Ernsthafte Frage: tragen Neologismen ihren Teil zur Spaltung der Gesellschaft bei, da ein nicht kleiner Teil diese nicht versteht und/oder fehlinterpretiert?
Ich sehe in der Umbenennung von Phänomenen im positiven Sinn einen Versuch der wertfreien Annäherung an dasselbe. Insofern ist es im ersten Schritt der Versuch das zu verstehen um es im Folgenden zu handhaben. Im Jugendamt hilft es vermutlich nicht einen Kunden als "bekloppt" zu bezeichnen sondern eher als "verhaltenskreativ", weil man mit dem Menschen arbeitet.
Wenn man Begriffe wie "Asi", "bekloppt" oder dergleichen nutzt, wird sich vermutlich wenig verändern.
Irgendwann waren diese Begriffe auch mal Neologismen, die dann zum Schimpfwort verkamen.
Interessant in diesem Zusammenhang auch die Kulturgeschichte des Wortes "Idiot":
https://de.wikipedia.org/wiki/Idiot
Die Umbenennung ist ein Angebot, das Phänomen anders zu bezeichnen und anders zu sehen. Darauf sind drei Reaktionenen denkbar.
- Annehmen
- Abwarten
- Ablehnen
Das Interessante, also der gesellschaftliche Umdenkprozess findet bei den "Abwartenden" statt.
Diese entscheiden, ob der neue Begriff für sie das Beschriebene besser erklärt, als der alte und deshalb übernommen wird.
Wenn es gut lief hat man ein Phänomen besser erklärt, wenn nicht mal wieder ein Schimpfwort gefunden.

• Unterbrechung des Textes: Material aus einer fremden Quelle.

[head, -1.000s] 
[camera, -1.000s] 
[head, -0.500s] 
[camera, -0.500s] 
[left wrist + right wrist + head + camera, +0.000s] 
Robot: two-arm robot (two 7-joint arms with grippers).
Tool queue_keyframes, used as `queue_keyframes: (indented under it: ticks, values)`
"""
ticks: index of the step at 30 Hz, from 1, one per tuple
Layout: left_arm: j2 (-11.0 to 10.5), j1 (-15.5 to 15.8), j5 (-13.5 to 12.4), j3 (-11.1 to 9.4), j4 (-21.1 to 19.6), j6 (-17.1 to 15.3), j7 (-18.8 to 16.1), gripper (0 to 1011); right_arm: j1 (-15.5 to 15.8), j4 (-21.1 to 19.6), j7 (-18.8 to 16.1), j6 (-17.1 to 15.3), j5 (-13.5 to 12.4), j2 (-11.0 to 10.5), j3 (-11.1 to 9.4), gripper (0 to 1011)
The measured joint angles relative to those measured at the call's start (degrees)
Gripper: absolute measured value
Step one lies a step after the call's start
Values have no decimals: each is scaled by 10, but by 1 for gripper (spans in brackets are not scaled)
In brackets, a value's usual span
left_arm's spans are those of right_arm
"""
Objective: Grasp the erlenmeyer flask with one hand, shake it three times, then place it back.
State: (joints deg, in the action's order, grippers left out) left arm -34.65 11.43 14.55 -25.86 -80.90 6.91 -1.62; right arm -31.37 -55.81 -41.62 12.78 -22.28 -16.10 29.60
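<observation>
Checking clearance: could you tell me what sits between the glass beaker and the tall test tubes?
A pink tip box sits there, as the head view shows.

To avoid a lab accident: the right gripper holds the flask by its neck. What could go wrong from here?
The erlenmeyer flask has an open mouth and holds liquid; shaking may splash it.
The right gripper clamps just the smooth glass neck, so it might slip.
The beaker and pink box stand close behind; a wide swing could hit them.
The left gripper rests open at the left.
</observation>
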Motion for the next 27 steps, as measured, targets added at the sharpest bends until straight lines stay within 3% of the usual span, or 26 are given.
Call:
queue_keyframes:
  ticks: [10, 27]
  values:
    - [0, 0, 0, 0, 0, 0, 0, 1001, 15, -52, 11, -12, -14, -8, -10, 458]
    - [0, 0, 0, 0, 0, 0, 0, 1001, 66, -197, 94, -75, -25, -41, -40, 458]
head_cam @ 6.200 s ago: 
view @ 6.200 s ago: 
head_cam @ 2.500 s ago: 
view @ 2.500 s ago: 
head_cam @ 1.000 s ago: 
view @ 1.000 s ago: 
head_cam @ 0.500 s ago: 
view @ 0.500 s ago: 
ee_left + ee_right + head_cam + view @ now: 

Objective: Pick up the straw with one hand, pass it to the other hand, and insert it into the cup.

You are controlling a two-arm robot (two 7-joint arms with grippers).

Ich bin der Meinung, dass wenn ein Fakt vorliegt dieser auch so in aller Klarheit benannt werden darf. Wenn jemand behindert ist, dann ist er oder sie halt behindert. Ein bestimmter Umstand behindert einen Menschen in der Ausübung bestimmter Tätigkeiten. Ergo: Behindert. Das ist keine Wertung sondern eine Feststellung von Tatsachen. Eigentlich eine Selbstverständlichkeit.
Und wenn sich jemand asozial verhält und sich nicht an gesellschaftliche Konventionen halten kann so ist er/sie ein Asi. Nicht Verhaltenskreativ oder ähnliches, sondern einfach ein Asi. Völlig egal ob Hetero oder Homo, Deutsch oder nicht, Arm oder reich.
Das gilt natürlich auch für positivere Beispiele
. Die allgemeine Tendenz es wirklich ALLEN zu jeder Zeit und in allen Situationen recht zu machen empfinde ich als irgendwie peinlich und, dafür wette ich, von den meisten Betroffen auch als gar nicht gewünscht an.
Und wer stellt das fest, was asozial und behindert ist?
Wenn ich so nachdenke, fallen mir genug Situationen ein, in denen ich als harmloser Radfahrer als "Asi", "bekloppt", "Spinner" und dergleichen mehr bezeichnet wurde. Ich bezweifle die Kompetenz der jeweiligen Protagonisten, zumal sich in anschließenden Gesprächen herausstellte, dass die Grundlage des gesellschaftlichen Miteinanders - Gesetz, insbesondere StVO - unbekannt war oder absichtlich ignoriert wurde.